Segment Start: EXCERPTED DATA

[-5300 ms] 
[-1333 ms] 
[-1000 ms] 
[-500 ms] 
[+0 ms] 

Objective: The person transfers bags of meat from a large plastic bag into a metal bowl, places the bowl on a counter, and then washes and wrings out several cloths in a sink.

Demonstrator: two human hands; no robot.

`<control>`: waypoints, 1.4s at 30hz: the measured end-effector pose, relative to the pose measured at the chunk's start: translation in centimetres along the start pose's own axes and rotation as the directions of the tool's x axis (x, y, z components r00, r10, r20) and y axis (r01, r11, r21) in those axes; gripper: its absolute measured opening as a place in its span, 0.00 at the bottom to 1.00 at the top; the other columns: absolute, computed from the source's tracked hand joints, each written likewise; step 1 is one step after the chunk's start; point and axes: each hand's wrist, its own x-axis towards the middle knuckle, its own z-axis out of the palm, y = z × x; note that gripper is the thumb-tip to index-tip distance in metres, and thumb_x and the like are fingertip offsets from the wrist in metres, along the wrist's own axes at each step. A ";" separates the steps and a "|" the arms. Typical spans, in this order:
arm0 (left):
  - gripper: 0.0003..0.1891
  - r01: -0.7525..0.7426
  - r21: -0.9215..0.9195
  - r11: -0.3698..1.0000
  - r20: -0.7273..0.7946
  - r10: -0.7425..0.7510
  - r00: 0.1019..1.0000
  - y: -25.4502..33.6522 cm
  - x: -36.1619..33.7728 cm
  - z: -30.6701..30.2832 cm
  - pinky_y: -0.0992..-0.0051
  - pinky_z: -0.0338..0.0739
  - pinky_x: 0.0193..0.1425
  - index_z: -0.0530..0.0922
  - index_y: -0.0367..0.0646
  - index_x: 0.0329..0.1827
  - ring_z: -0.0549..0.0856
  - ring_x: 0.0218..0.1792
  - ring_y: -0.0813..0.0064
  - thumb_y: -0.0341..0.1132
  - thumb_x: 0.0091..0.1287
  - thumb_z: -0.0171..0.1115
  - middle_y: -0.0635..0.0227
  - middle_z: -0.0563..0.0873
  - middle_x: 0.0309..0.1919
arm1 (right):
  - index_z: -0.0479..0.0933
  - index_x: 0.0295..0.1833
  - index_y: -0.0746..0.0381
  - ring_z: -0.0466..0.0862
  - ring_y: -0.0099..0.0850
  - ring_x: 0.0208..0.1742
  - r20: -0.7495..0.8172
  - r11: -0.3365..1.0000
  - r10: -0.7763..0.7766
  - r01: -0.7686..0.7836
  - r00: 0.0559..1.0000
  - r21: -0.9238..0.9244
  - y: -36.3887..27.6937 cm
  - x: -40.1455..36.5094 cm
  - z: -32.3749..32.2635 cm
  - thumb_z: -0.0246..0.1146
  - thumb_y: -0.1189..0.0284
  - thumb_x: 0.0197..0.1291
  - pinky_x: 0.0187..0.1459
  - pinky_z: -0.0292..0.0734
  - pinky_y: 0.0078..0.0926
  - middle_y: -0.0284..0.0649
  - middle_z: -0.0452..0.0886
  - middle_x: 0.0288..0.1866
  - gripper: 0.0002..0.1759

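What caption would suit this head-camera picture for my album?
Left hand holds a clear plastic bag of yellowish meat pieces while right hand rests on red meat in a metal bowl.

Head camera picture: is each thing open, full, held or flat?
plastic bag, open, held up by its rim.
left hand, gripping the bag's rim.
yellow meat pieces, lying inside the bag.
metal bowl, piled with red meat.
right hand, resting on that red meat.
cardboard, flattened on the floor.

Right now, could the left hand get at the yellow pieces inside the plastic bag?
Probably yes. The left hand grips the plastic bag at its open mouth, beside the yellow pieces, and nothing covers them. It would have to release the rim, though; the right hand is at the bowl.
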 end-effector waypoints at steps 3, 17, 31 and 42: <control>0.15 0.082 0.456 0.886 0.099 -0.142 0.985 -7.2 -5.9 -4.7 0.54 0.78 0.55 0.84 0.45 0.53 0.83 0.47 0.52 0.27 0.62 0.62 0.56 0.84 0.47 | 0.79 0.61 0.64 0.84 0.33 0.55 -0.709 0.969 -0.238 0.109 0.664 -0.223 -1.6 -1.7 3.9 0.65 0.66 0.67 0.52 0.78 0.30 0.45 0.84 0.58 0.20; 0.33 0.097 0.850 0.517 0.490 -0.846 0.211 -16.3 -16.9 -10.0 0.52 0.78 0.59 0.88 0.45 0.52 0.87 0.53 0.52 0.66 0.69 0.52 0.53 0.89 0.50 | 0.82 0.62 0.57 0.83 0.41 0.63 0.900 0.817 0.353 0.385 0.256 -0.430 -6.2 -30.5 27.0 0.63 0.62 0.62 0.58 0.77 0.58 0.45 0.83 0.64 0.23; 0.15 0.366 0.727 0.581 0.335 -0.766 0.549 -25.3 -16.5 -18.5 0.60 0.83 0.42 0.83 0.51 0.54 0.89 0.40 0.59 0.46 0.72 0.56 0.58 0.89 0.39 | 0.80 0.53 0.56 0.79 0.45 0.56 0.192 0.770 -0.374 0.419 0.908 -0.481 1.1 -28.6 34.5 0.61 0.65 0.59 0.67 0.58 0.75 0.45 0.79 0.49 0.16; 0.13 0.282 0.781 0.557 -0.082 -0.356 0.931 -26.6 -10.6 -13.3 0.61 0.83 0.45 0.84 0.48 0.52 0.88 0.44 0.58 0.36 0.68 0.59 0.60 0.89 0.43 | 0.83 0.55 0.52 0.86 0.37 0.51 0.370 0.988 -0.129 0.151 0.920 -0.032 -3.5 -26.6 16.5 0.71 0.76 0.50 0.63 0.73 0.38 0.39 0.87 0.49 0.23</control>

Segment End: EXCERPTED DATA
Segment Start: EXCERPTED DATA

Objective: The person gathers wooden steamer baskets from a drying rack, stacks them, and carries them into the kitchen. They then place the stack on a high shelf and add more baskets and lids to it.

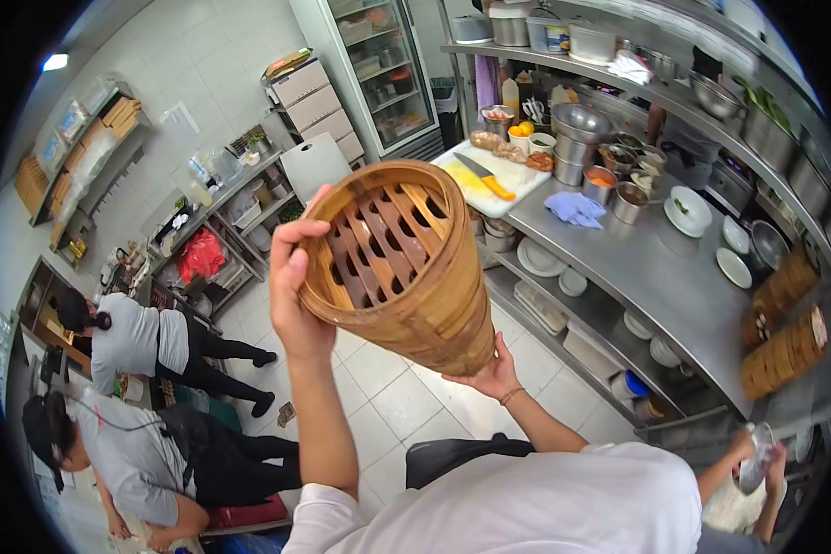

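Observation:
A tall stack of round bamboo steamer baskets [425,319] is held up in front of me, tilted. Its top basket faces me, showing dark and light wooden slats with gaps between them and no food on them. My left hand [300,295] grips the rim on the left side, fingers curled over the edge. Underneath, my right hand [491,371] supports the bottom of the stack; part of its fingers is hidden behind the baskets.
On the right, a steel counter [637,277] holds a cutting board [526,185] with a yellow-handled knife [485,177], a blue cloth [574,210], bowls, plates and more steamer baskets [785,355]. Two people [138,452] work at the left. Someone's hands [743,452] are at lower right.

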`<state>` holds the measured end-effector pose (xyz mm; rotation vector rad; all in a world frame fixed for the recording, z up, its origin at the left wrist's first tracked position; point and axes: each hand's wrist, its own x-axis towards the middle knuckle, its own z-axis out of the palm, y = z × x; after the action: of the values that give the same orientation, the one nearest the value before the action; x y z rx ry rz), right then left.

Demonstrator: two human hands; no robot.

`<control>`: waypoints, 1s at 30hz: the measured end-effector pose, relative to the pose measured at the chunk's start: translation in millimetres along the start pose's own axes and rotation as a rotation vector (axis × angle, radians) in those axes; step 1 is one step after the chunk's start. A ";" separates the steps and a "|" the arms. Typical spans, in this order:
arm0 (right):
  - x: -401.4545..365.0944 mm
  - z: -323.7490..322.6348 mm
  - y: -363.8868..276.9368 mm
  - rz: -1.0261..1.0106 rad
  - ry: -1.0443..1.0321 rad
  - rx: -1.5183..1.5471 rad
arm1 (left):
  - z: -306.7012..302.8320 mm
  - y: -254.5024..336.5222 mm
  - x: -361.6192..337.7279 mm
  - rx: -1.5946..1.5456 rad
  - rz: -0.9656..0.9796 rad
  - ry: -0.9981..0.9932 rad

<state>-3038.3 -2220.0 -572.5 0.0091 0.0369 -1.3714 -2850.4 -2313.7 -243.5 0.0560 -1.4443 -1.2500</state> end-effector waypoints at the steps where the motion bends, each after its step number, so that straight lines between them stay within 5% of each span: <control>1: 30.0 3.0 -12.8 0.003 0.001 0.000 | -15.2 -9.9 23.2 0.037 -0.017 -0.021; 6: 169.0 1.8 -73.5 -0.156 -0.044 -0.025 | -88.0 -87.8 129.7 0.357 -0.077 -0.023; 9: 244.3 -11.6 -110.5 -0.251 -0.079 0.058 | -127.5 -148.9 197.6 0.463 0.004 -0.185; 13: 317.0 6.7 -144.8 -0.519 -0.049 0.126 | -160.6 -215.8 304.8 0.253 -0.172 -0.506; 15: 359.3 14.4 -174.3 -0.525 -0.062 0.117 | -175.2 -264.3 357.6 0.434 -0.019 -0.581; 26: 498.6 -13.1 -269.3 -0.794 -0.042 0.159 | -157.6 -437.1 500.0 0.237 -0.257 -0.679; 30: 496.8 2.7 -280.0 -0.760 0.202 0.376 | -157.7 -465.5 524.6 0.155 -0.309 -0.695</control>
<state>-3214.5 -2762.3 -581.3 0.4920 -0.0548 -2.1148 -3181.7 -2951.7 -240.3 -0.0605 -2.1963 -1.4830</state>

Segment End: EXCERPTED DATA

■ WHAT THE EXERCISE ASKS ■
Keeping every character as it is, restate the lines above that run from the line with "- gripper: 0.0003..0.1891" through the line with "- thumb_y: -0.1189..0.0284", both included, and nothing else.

■ RESULT OF THIS TASK ■
  - gripper: 0.0003..0.1891
  - r01: -0.7525..0.7426
  - r21: -0.9215..0.9195
  - r11: -0.3698..1.0000
  - r20: -0.7273..0.7946
  - r10: -0.7425..0.7510
  - r00: 0.1019..1.0000
  - y: -25.4502..33.6522 cm
  - x: -36.1619..33.7728 cm
  - z: -30.6701..30.2832 cm
  - pinky_y: -0.0992..-0.0051
  - pinky_z: -0.0338..0.0739
  - pinky_x: 0.0193..0.1425
  - index_z: -0.0530..0.0922
  - index_y: -0.0367..0.0646
  - index_x: 0.0329..0.1827
  - ring_z: -0.0549..0.0856
  - ring_x: 0.0218..0.1792
  - ring_y: -0.0813..0.0064
  - thumb_y: -0.0341..0.1132
  - thumb_x: 0.0091..0.1287
  - thumb_z: -0.0171..0.1115
  - middle_y: -0.0635..0.0227
  - middle_z: -0.0563..0.0873
  - middle_x: 0.0309..0.1919
arm1 (right):
  - index_z: -0.0479..0.0933
  - index_x: 0.0295..0.1833
  - index_y: -0.0746..0.0381
  - ring_z: -0.0466..0.0862
  - ring_y: -0.0099..0.0850
  - ring_x: 0.0208..0.1742
  - r20: -0.7495..0.8172
  - r11: -0.3365..1.0000
  - r10: -0.7763..0.7766
  - r01: -0.7686..0.7836
  - r00: 0.0559..1.0000
  - r21: -0.9238..0.9244
  - y: -36.3887..27.6937 cm
  - x: -40.1455..36.5094 cm
  - z: -32.3749..32.2635 cm
  - thumb_z: -0.0246..0.1146
  - thumb_y: -0.1189..0.0284

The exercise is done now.